Is DBS the better income counter compared to OCBC and UOB?

Recently, there are two articles that compared the performance of UOB to DBS. The first from Beansprout – UOB offers lowest dividend yield amongst local banks. Switch to DBS? and the second from Financial Horse – UOB Bank pays 5.8% dividend yield only – Buy DBS or OCBC instead for higher dividend yield? (as a Singapore Investor in 2024)

Both are good articles that provide lots of information on the two banks. The first article shares more of the current state, while the second even looks at historical performance all the way back to 2008.

I am intrigued enough by the articles to crunch some simple numbers to check if DBS is really the better income counter. Given that I buy the banks counters primarily for regular cash flow, I am more interested on the sustainability and growth of dividends. I also decided to look only at data from 3-year and 5-year periods, as I think this is a better reflection of current state.

Dividend Trend

As seen from the data, over the past 3 years, the annualised growth rate of dividend is the highest for DBS. However, the difference over OCBC and UOB isn’t that great. In any case, having dividend growing at an average annual rate of about 16% for all 3 banks is definitely delightful.

Do note that for the purpose of this computation, I have assumed that if not for MAS restriction, the dividend in 2020 would be the same as 2019. As for the the return from dividends only, DBS is in the lead but the other two banks, especially OCBC, are not that far behind.
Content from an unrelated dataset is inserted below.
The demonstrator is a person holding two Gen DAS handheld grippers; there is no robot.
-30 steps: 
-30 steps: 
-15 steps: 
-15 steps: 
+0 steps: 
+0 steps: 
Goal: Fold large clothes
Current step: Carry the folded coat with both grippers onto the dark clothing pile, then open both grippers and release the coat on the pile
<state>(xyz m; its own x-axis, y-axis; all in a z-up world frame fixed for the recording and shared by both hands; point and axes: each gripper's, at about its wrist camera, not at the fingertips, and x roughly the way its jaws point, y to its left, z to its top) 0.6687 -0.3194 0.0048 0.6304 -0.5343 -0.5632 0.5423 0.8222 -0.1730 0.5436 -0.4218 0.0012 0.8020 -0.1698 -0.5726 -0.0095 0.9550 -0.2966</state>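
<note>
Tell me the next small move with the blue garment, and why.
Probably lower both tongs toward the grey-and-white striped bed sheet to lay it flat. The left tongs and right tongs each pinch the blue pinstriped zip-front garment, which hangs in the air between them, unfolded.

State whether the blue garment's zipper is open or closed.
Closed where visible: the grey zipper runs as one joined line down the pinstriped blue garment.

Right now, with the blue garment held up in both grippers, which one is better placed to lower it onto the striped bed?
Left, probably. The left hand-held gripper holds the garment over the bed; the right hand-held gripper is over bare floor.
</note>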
Interestingly, OCBC annualised dividend growth is the highest over the 5-year period and DBS is the lowest. However, for return from dividends only, DBS has a greater lead over the other two banks. It seems that the recent increase in dividends by DBS and the special dividend paid out last year has supercharged its return.

Trailing and Forward Yield

The 1 for 10 bonus issue for DBS has made the comparison a bit complicated. So for ease of comparison, I took the closing price on 28 March and divide it by 1.1.

This is where I differ in my view with the article by Beansprout. Not so much on DBS forward dividend yield but that of the two banks. The article used Yahoo Finance data and the forward dividend stated are $0.84 and $1.70 for OCBC and UOB respectively, so that gives a corresponding yield of around 6%.

However, that is assuming OCBC and UOB are not going to raise their dividend next year. That is possible but they might raise it too. To match the 6.6% yield from DBS, OCBC just need to increase their dividend by 9%, while UOB has to raise it higher by 14%. And I do think there is a good chance for that to happen if they can continue to do well.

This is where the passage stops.